SembWaste is a wholly owned unit of Sembcorp Industries while VESS is part of the Veolia group, which provides water, waste and energy management solutions.
SembWaste has agreed to buy the entire stake in VESS and the public cleaning arm of Veolia ES Singapore Industrial for about $28 million.
CCCS said it is assessing whether the deal would infringe on the Competition Act, which prohibits mergers that could substantially lessen competition within any market here.

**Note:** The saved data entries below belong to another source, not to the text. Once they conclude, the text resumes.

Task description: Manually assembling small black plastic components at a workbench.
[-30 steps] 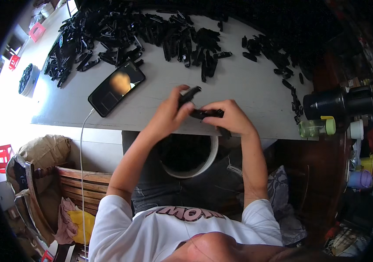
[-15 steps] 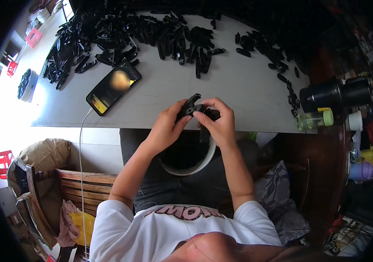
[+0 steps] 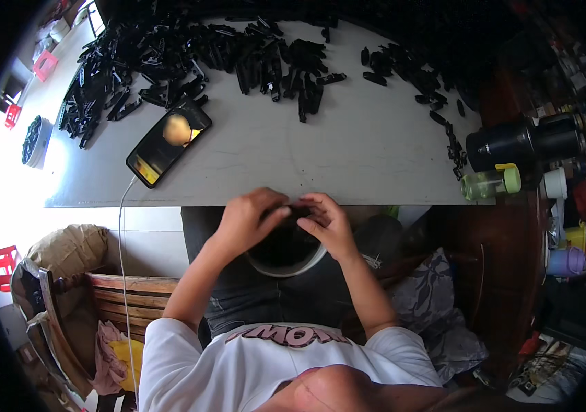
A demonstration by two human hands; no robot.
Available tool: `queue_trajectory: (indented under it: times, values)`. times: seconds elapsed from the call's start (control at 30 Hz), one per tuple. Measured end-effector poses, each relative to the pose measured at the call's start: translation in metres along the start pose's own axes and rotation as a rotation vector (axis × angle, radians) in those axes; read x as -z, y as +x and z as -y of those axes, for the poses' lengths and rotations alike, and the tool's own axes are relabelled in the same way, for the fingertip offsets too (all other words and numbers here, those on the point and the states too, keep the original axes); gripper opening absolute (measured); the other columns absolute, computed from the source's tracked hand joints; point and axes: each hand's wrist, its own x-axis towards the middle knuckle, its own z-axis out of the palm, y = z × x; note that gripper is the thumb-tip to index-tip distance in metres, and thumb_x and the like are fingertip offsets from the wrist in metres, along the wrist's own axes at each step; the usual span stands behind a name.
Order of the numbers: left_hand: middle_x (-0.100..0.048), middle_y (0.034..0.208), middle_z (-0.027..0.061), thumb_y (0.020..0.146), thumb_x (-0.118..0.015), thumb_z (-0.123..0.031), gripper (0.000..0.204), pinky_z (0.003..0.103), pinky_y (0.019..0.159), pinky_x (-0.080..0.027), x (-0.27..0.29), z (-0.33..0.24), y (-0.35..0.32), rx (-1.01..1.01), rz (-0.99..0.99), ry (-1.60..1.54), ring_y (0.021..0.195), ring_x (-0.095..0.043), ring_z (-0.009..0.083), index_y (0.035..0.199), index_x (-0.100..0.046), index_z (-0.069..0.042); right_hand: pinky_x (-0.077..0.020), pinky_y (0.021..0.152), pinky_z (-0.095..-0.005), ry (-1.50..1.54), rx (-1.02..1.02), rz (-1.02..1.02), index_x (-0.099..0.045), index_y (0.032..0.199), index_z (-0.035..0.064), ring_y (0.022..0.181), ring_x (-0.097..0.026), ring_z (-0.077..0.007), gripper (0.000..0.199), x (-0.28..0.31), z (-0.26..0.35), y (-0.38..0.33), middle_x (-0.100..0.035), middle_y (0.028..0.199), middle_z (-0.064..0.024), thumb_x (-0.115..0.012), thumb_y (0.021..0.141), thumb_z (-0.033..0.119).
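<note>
Over the dark mouth of a white-rimmed bucket point(image 3: 286, 273) between my knees, both hands hover near the table's front edge. My left hand point(image 3: 243, 218) is open, its thumb apart from the bent fingers. Facing it, my right hand point(image 3: 329, 225) is also open, with curved fingers and the thumb held away from them. No black part stands out in either hand, though the gap between them is dark. Farther back, a large heap of slim black plastic parts point(image 3: 190, 55) covers the table's far left and middle.
A phone point(image 3: 169, 141) lies on the grey table point(image 3: 252, 151), its white cable point(image 3: 123, 240) hanging over the edge. At right are more black parts point(image 3: 403, 69), a black flask point(image 3: 502, 147) and a green-lidded bottle point(image 3: 488, 184). A wooden bench point(image 3: 132, 295) stands at left.
Both hands have come down from above the table to the bucket, and the left has shifted left. The black parts they held no longer show in them.
</note>
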Motion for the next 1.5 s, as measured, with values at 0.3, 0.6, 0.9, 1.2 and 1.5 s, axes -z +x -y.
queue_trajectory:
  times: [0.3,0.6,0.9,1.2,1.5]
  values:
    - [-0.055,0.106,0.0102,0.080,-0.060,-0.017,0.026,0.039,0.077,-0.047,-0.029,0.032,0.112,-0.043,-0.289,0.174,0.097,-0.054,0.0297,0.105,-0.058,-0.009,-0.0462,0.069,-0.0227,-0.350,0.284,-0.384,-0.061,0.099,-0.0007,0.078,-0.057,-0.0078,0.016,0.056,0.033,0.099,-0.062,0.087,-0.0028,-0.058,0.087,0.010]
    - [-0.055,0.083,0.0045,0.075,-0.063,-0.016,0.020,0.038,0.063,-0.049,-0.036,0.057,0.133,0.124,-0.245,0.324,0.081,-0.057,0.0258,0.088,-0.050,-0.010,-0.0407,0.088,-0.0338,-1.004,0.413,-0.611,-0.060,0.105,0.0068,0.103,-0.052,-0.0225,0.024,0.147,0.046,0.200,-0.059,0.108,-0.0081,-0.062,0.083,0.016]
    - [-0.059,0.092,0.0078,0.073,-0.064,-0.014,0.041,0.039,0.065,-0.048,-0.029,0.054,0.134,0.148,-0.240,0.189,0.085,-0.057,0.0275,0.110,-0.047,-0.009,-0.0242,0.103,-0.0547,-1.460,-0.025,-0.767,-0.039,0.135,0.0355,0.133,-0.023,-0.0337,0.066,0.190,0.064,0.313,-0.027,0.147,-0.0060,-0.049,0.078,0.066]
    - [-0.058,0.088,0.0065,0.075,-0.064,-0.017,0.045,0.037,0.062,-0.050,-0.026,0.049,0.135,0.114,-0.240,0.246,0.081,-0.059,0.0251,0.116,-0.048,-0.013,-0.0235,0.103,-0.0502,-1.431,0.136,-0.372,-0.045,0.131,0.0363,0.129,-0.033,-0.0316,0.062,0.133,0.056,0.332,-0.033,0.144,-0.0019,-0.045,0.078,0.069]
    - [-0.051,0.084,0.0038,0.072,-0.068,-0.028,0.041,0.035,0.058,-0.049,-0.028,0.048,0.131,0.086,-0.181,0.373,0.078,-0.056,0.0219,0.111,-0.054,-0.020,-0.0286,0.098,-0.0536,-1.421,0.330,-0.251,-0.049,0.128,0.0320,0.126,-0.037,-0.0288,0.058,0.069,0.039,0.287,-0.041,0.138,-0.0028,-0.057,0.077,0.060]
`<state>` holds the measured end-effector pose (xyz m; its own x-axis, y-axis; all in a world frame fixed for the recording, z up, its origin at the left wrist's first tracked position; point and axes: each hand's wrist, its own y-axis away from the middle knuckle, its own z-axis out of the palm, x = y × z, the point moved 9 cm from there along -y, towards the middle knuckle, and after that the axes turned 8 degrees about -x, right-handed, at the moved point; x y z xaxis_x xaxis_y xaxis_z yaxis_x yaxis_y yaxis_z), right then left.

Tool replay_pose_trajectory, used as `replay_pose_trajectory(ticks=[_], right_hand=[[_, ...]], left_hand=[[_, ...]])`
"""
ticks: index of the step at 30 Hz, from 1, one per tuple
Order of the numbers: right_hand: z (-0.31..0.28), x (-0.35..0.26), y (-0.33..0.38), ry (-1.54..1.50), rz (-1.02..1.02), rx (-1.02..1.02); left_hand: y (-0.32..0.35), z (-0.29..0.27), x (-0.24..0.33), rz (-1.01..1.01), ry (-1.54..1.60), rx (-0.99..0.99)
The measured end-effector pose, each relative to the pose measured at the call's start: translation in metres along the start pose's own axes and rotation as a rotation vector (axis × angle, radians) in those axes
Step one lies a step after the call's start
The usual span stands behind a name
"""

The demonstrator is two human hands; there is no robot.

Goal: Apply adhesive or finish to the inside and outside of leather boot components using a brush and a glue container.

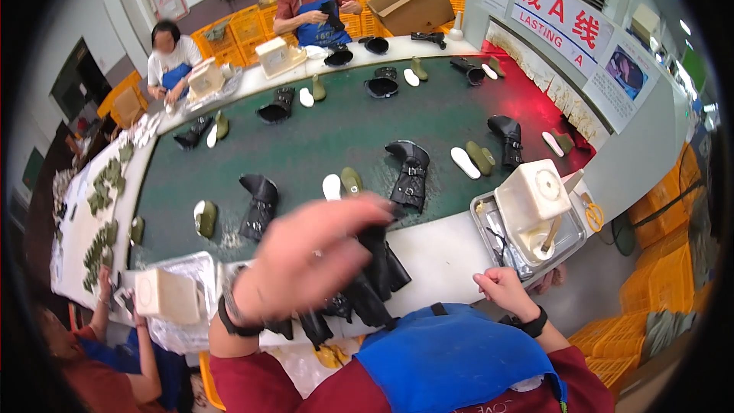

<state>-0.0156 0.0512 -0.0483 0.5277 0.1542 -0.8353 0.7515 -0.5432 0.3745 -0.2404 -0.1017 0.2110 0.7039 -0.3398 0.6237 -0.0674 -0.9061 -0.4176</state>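
Stretches the left hand (306,264) out over the near edge of the green belt (336,124), blurred, fingers extended and thumb apart, open in shape — cannot tell whether touching the black boots (396,266) just below. Holds the right hand (503,291) farther right on the near side of the belt, fingers curled closed in a loose fist; cannot tell whether around anything small.

Has the black boots bunched on the white counter (437,260) along the belt's near edge, partly hidden behind the left hand. On the belt, just past the left fingertips, a buckled boot (410,172), foot end toward the far side; nearer the belt's left end, an olive shoe form (351,181) and a white insole (331,186). Farther along the belt, more boots, insoles and forms in spaced groups.

Near the right hand, at the belt's near right corner, a metal tray (567,235) with a cream container (534,191) standing in it. At the belt's near left corner, a boxy cream tub (164,296) and a co-worker's arm (144,363). Past the belt's left end, a pile of olive pieces (111,176). Beyond the belt's far edge, one person (306,1) holding a black thing — and another person (172,61) farther left. Over the belt's right end, a red glow (527,90).
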Motion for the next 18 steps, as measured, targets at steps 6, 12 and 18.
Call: replay_pose_trajectory(ticks=[6, 12, 18], right_hand=[[0.033, -0.02, 0.001, -0.051, -0.13, -0.181], [0.057, -0.022, -0.003, -0.072, -0.181, -0.375], [0.043, -0.015, -0.004, -0.123, -0.238, -0.253]], left_hand=[[0.052, 0.046, 0.181, 1.021, -0.354, 0.512], [0.076, 0.006, 0.156, 0.246, -0.337, 0.126], [0.213, 0.014, -0.062, -0.699, -0.613, 0.493]])
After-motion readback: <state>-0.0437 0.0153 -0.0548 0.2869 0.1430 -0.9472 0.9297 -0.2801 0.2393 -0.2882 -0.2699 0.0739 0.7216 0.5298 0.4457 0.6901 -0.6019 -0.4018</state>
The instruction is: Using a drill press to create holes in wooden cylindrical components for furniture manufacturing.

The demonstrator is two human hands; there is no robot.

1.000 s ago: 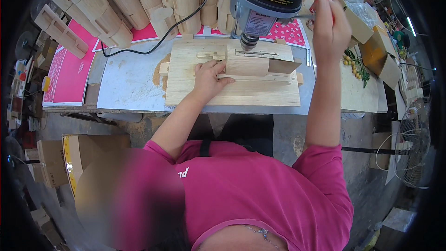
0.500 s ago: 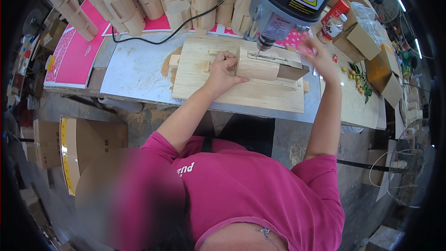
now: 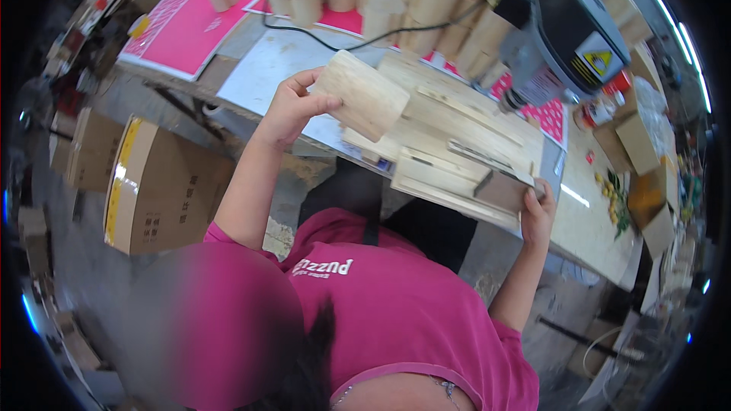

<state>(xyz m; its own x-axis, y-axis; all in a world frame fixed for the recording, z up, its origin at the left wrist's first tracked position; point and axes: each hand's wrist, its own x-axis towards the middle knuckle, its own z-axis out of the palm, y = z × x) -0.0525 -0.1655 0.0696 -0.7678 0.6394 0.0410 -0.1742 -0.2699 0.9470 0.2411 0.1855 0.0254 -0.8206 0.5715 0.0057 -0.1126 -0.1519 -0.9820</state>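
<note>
My left hand [image 3: 293, 109] is closed on a pale rounded wooden piece [image 3: 364, 96], thumb on its face, holding it tilted above the left part of the wooden jig board [image 3: 457, 110]. At the near right of that board, the fingers of my right hand [image 3: 537, 211] are bent round the end of a brown-grey block [image 3: 502, 189]. A slotted metal strip [image 3: 480, 154] lies beside the block. Behind the board stands a drill press [image 3: 563, 42]; its chuck [image 3: 512, 103] is above the board, apart from both hands.
Stacked wooden cylinders [image 3: 381, 15] line the back of the table. A black cable [image 3: 381, 40] runs in front of them. Pink printed sheets [image 3: 202, 27] lie at the far left. Fruit on a stem [image 3: 613, 198] and open cartons [image 3: 636, 137] are at right; a large carton [image 3: 175, 190] stands left.
The rounded wooden piece has left the jig below the drill and moved left in my left hand. My right hand has come down from beside the drill to the block's end. The view has tilted.
</note>
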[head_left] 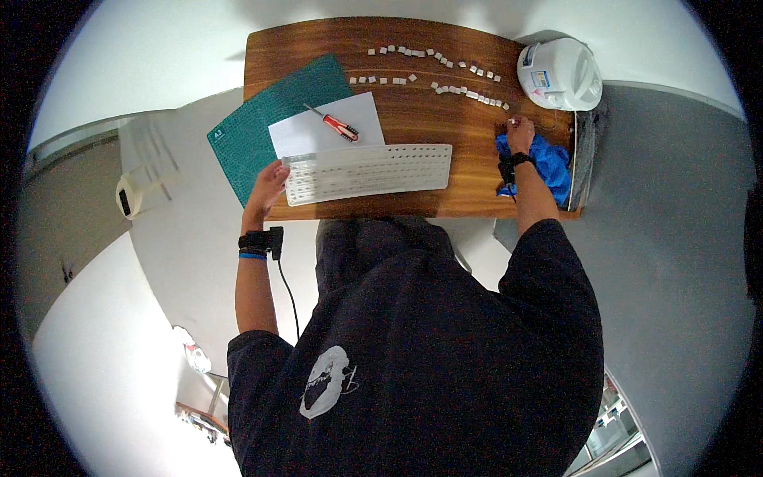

SembWaste said the buyout is unlikely to result in the merged entity having market power, even though the two firms overlap in providing public and general waste collection services. This is because the merged entity will remain constrained by strong competition from existing competitors and potential entrants, it noted.
It added that there remains a large number of competitors, along with low barriers to entry and the threat of new entrants.
SembWaste also cited "strong buyer power" in the markets.
In public waste collection, the National Environment Agency can likely exercise "significant countervailing buyer power" as the sole purchaser, SembWaste said.
Meanwhile, there is a large pool of suppliers in the general waste collection market and buyers can call for tenders or requests for quotations from licence holders.
The public consultation ends on Jan 29.